The family home in Birkenhead wasn’t suitable so they applied to the ACC for help with modifications - the application took two years to process and then was declined.

There had been media interest in the story so out of exasperation Charmeyne agreed to go public – her brother in law’s brother set up an interview with 60 Minutes.

60 Minutes went to air, and it took two years to decline and two days to approve. We got home.”

For two years the family lived on a WINZ benefit while Charmeyne set up her rehab company.

“It gave me the space to develop my business proposal, present it and then get some contracts.”

The model for the business came from her quest to find a set of ideas that described the reactions she was having to her situation – it was a model her aunt (a social worker) had developed based on Māori beliefs.

“The philosophy of tapu – what are the boundaries for you, what is sacred? Mana – it was the mana pou that really resonated with me. When I looked at it I thought ‘That’s why I’m getting upset, because Peter’s mana is being disrespected. When he’s been left there lying in his bowel motion for an hour, that’s upsetting me, it should not happen. The centre of it is around Māori Ihu – what are you about, what is this about, what is the purpose?

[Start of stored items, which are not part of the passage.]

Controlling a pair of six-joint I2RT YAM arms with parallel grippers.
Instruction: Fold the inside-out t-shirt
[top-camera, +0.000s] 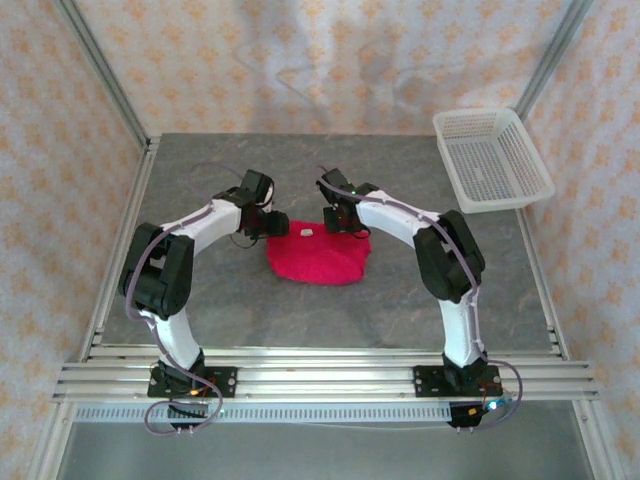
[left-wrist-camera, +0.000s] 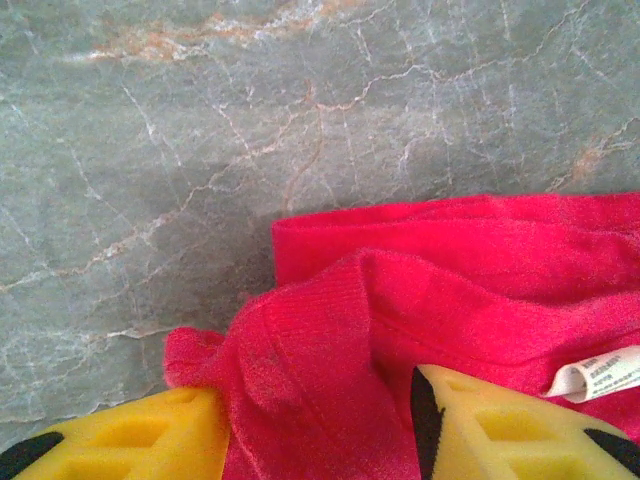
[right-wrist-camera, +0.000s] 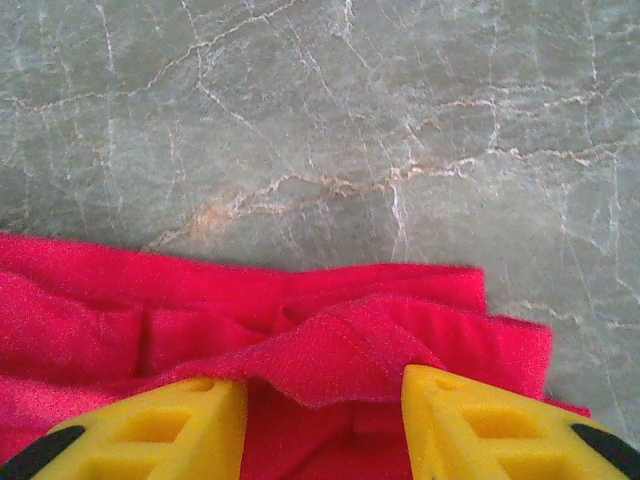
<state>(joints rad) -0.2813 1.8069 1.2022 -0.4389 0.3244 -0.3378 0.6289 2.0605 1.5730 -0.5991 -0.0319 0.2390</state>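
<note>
The bright red t-shirt (top-camera: 318, 255) lies as a folded bundle in the middle of the grey marble-patterned table, with its small pale tag (top-camera: 305, 232) near the far edge. My left gripper (top-camera: 262, 222) is at the bundle's far left corner. Its yellow fingers (left-wrist-camera: 150, 430) stand apart, with a bunched ridge of red cloth (left-wrist-camera: 310, 350) filling the gap, and the tag (left-wrist-camera: 600, 375) lies just to the right. My right gripper (top-camera: 340, 218) is at the far right corner. Its fingers (right-wrist-camera: 480, 420) also stand apart, and a hem fold (right-wrist-camera: 340, 355) drapes across the gap.
A white plastic basket (top-camera: 492, 158) stands at the back right of the table (top-camera: 200, 300). Metal frame posts and patterned walls enclose the table on three sides. Bare tabletop (left-wrist-camera: 200, 150) stretches beyond the shirt's far edge.
</note>
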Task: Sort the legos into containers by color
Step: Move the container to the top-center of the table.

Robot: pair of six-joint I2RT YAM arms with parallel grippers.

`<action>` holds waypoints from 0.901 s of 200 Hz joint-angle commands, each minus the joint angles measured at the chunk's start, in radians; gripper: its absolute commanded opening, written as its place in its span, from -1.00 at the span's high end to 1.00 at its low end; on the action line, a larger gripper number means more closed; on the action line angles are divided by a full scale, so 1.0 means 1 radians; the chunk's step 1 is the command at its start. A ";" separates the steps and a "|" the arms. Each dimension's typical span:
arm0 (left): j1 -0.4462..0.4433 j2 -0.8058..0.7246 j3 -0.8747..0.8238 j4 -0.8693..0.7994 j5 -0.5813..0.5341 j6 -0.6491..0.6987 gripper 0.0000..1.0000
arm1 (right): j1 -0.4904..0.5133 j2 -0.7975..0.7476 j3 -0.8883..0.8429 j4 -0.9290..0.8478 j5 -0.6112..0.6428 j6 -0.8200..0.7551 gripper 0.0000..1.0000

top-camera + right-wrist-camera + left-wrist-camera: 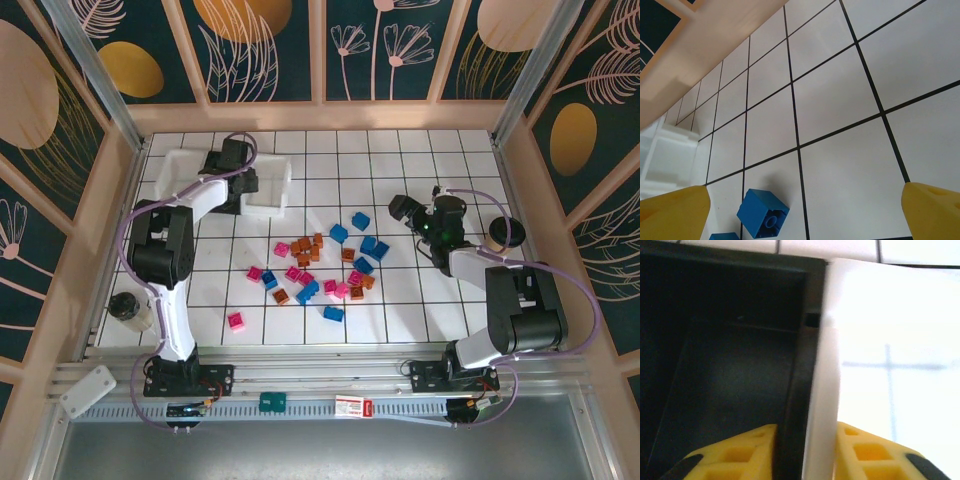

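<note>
Pink, orange-brown and blue legos (pixel 318 268) lie scattered mid-table. A pink one (pixel 235 321) sits apart at the near left. Two white containers (pixel 178 168) (pixel 272 188) stand at the far left. My left gripper (pixel 232 165) (pixel 807 440) is shut across two touching walls, the black container's (pixel 730 365) and a white container's (pixel 900 340). One yellow finger (pixel 747 450) is inside the black one. My right gripper (pixel 402 211) (pixel 805 210) hangs open over bare tiles, with a blue lego (pixel 762 212) below its left finger (pixel 675 212).
A round black cup (pixel 497 235) stands right of the right arm. A small jar-like object (pixel 130 310) stands by the left arm's base. Wooden walls (pixel 320 115) ring the tiled table (pixel 420 160). Open tiles lie at the far middle and far right.
</note>
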 commanded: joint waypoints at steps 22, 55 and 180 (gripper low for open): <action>-0.111 0.096 0.145 -0.116 0.061 -0.121 0.83 | 0.005 -0.034 -0.032 0.002 0.012 0.000 -0.97; -0.196 0.229 0.363 -0.244 0.066 -0.239 1.00 | 0.006 -0.070 -0.050 -0.012 0.034 0.001 -0.97; -0.440 0.345 0.558 -0.331 -0.001 -0.589 1.00 | -0.008 -0.227 -0.104 -0.129 0.082 -0.053 -0.97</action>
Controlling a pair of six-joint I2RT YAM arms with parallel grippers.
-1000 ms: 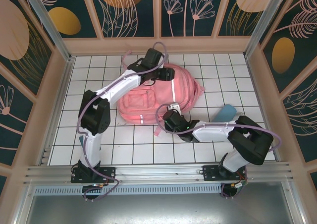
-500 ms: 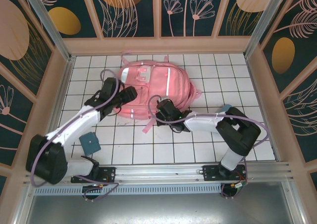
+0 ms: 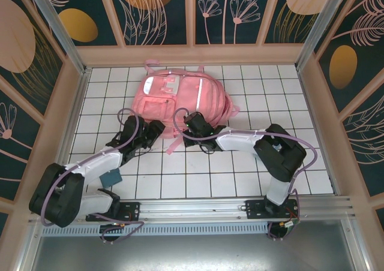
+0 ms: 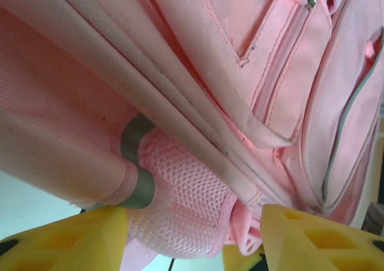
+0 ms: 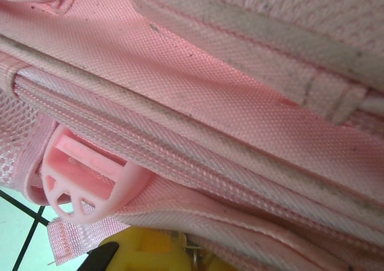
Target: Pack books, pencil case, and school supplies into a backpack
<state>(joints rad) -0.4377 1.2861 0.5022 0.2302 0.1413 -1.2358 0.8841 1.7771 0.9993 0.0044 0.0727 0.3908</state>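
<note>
Pink backpack (image 3: 192, 97) x1, flat on the white tiled table (image 3: 270, 91), mid-far. Long axis roughly near-to-far, white-patch end far-left. It lies just far of both grippers, and both sit on its near edge:
- left gripper (image 3: 157, 129) at the near-left corner. Yellow fingers (image 4: 78, 238) are spread, straddling mesh and strap folds. No clear pinch.
- right gripper (image 3: 189, 121) at mid near edge, jaws pressed together and hard against fabric beside a pink buckle (image 5: 84, 181). Can't tell if any cloth is caught between them.

Neither arm is clearly nearer, so my guess is the next move is a two-arm reposition or opening the bag.

Loose strap (image 3: 174, 146) x1 trails near, between the grippers.

Teal flat item (image 3: 111, 178) x1 sits near-left, partly under the left forearm. Possibly the pencil case, can't confirm. Left arm is nearer to it.
</note>
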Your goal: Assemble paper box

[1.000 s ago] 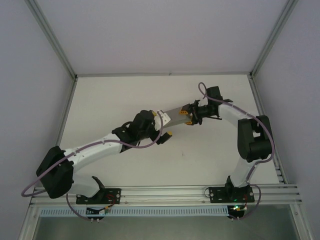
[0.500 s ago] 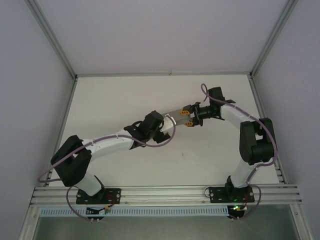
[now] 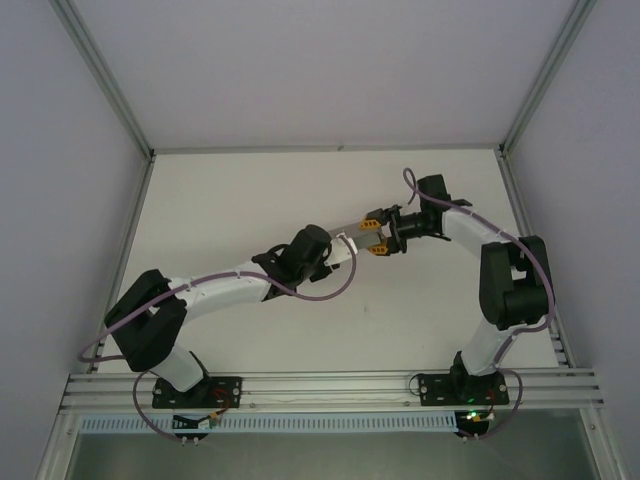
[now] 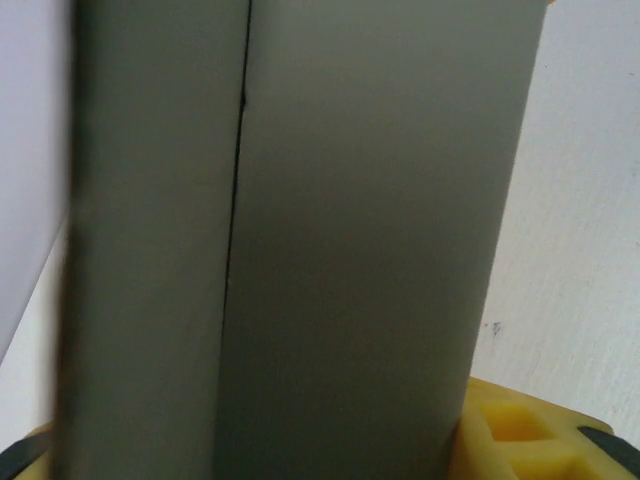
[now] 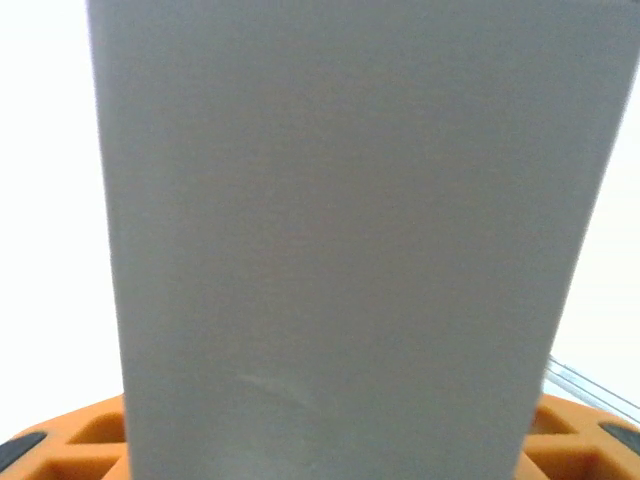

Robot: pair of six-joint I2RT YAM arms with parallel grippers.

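Note:
The paper box (image 3: 356, 230) is a small grey cardboard box held above the table between the two arms. My right gripper (image 3: 377, 236) grips its right end, with orange fingers (image 5: 70, 440) on either side of the grey face (image 5: 340, 240). My left gripper (image 3: 340, 250) is at the box's left end. In the left wrist view the box (image 4: 340, 250) fills the space between the jaws. A dark seam runs down it, and a yellow finger (image 4: 520, 430) presses against its right edge.
The white table (image 3: 230, 200) is walled by an aluminium frame (image 3: 110, 95) on the left, back and right. Purple cables loop from both arms. The arm bases sit on the rail (image 3: 330, 385) at the near edge.
My left arm has swung right and forward, bringing its gripper from open beside the box onto the box's left end. The right gripper and box shifted slightly.

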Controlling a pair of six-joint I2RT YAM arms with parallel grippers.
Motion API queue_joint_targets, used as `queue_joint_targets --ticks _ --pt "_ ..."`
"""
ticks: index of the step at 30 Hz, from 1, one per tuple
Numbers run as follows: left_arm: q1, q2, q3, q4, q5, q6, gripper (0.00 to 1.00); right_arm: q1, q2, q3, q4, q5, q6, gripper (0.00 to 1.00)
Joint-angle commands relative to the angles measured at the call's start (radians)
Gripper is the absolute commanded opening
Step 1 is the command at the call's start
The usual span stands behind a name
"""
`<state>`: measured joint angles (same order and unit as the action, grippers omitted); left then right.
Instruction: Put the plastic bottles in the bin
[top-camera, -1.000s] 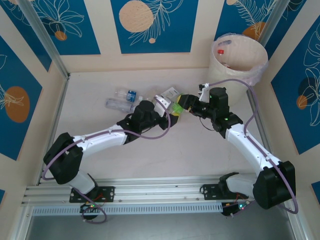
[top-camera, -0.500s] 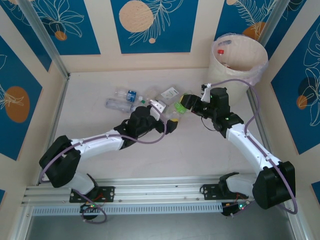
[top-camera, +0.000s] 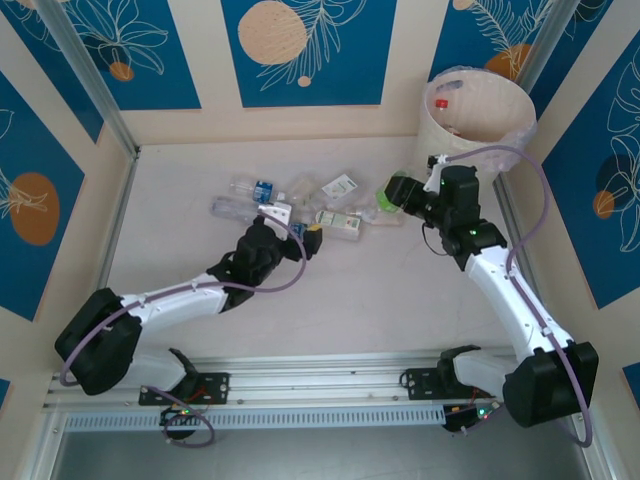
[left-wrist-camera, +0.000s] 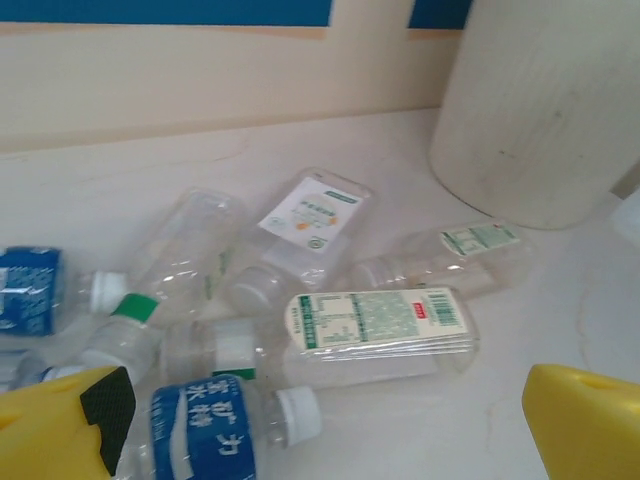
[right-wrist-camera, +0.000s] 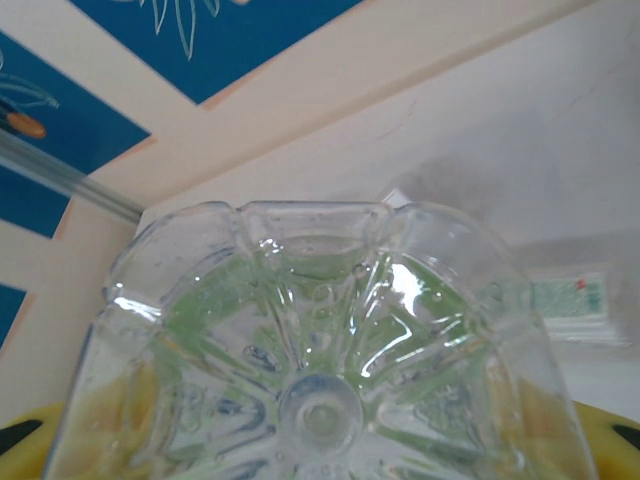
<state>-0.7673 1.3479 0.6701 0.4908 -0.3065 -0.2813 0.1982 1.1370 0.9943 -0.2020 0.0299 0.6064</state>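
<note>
Top external view, nearest first: the left gripper (top-camera: 298, 233) sits at the near edge of the bottle heap (top-camera: 338, 222) mid-table, jaws spread wide with nothing between them. Left wrist view agrees: yellow fingers (left-wrist-camera: 585, 425) at both lower corners, with no bottle gripped in the gap. Just ahead of them lies a blue-labelled bottle (left-wrist-camera: 210, 440) with a white cap, then a flat crushed bottle (left-wrist-camera: 380, 325) with a white barcode label and a green-capped bottle (left-wrist-camera: 135, 320). Further back is a white-labelled bottle (left-wrist-camera: 305, 225). All are clear, dented and on their sides, several touching. Right of the heap, the right gripper (top-camera: 397, 192) is partly closed on a green-tinted bottle (right-wrist-camera: 320, 350). Its petal-moulded base faces the right wrist camera, yellow pads (right-wrist-camera: 612, 455) either side. Farthest, in the right corner, stands the bin (top-camera: 450, 150), off-white and bag-lined, with a red-capped bottle (top-camera: 443, 103) inside.
</note>
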Motion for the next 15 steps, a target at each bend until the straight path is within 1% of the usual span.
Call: queue_joint_targets --ticks 1,3,5,9,12,15 --pt "0.020 -0.046 -0.048 0.034 -0.093 -0.064 1.00 -0.044 -0.013 0.042 0.038 0.038 -0.045 0.42" --pt "0.032 -0.068 -0.071 0.037 -0.114 -0.086 1.00 -0.073 -0.003 0.051 0.089 0.027 -0.046 0.39" --pt "0.048 -0.087 -0.095 0.033 -0.114 -0.103 1.00 -0.105 0.021 0.091 0.103 0.024 -0.062 0.39" --pt "0.077 -0.115 -0.121 0.001 -0.096 -0.123 1.00 -0.168 0.077 0.179 0.128 0.053 -0.088 0.41" --pt "0.096 -0.134 -0.147 0.002 -0.080 -0.135 1.00 -0.215 0.127 0.254 0.150 0.110 -0.071 0.39" --pt "0.109 -0.152 -0.165 0.003 -0.070 -0.147 1.00 -0.264 0.165 0.290 0.256 0.137 -0.048 0.38"
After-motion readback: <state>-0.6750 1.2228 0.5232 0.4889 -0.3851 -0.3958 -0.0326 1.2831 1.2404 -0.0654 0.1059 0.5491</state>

These principles guide every aspect of the business – strategy, policies and procedures and even recruitment.

While hiring people with technical knowledge of brain injury is easy, the “heart stuff” is hard to find, she says.

“You can’t give people a heart, you can’t teach them that. They either have a heart for this work or they don’t.”

Whatever It Takes currently employs 100 staff, which will soon grow to 300 once a new contract with ACC begins.